DATASET SECTION:
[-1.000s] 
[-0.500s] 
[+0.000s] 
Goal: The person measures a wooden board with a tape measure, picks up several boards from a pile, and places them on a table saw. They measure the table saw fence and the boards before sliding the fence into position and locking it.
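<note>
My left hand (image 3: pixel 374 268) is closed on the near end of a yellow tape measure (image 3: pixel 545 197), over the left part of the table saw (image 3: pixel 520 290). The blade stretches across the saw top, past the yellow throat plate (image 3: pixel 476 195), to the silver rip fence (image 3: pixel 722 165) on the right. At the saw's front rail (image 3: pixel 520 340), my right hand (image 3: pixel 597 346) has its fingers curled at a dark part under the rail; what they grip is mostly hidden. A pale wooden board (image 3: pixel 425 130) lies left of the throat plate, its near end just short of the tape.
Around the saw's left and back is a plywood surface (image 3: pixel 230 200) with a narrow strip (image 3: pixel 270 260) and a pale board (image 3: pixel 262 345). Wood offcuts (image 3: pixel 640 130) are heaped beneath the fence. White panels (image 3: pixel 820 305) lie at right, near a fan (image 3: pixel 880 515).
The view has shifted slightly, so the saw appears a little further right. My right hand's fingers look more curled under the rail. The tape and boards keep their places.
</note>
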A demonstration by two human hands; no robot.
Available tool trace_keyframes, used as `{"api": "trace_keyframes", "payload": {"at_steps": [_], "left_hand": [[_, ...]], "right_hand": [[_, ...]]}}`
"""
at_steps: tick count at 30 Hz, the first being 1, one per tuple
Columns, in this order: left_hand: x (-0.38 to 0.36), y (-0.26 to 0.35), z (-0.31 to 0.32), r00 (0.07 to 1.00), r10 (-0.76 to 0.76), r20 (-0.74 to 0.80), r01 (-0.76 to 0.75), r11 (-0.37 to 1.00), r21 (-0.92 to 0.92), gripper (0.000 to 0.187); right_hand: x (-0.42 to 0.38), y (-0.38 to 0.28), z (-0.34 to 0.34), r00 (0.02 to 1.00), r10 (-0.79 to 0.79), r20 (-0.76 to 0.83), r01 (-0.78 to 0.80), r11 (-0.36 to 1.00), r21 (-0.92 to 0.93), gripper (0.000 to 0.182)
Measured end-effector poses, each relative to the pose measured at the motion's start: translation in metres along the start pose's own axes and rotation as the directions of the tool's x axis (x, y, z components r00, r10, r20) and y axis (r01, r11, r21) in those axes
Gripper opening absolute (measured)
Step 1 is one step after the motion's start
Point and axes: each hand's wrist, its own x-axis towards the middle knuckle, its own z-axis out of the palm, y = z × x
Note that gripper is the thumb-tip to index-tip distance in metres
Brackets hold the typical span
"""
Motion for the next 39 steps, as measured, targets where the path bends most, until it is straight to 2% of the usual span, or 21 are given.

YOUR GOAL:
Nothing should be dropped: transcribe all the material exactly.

RESULT FOR THIS EXERCISE:
[-1.000s] 
[-0.500s] 
[+0.000s] 
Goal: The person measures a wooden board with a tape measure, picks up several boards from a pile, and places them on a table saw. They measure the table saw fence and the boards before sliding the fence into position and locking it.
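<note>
My left hand (image 3: pixel 374 268) is closed on the near end of a yellow tape measure (image 3: pixel 545 197), over the left part of the table saw (image 3: pixel 520 290). The blade stretches across the saw top, past the yellow throat plate (image 3: pixel 476 195), to the silver rip fence (image 3: pixel 722 165) on the right. At the saw's front rail (image 3: pixel 520 340), my right hand (image 3: pixel 597 346) has its fingers curled at a dark part under the rail; what they grip is mostly hidden. A pale wooden board (image 3: pixel 425 130) lies left of the throat plate, its near end just short of the tape.
Around the saw's left and back is a plywood surface (image 3: pixel 230 200) with a narrow strip (image 3: pixel 270 260) and a pale board (image 3: pixel 262 345). Wood offcuts (image 3: pixel 640 130) are heaped beneath the fence. White panels (image 3: pixel 820 305) lie at right, near a fan (image 3: pixel 880 515).
The view has shifted slightly, so the saw appears a little further right. My right hand's fingers look more curled under the rail. The tape and boards keep their places.
</note>
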A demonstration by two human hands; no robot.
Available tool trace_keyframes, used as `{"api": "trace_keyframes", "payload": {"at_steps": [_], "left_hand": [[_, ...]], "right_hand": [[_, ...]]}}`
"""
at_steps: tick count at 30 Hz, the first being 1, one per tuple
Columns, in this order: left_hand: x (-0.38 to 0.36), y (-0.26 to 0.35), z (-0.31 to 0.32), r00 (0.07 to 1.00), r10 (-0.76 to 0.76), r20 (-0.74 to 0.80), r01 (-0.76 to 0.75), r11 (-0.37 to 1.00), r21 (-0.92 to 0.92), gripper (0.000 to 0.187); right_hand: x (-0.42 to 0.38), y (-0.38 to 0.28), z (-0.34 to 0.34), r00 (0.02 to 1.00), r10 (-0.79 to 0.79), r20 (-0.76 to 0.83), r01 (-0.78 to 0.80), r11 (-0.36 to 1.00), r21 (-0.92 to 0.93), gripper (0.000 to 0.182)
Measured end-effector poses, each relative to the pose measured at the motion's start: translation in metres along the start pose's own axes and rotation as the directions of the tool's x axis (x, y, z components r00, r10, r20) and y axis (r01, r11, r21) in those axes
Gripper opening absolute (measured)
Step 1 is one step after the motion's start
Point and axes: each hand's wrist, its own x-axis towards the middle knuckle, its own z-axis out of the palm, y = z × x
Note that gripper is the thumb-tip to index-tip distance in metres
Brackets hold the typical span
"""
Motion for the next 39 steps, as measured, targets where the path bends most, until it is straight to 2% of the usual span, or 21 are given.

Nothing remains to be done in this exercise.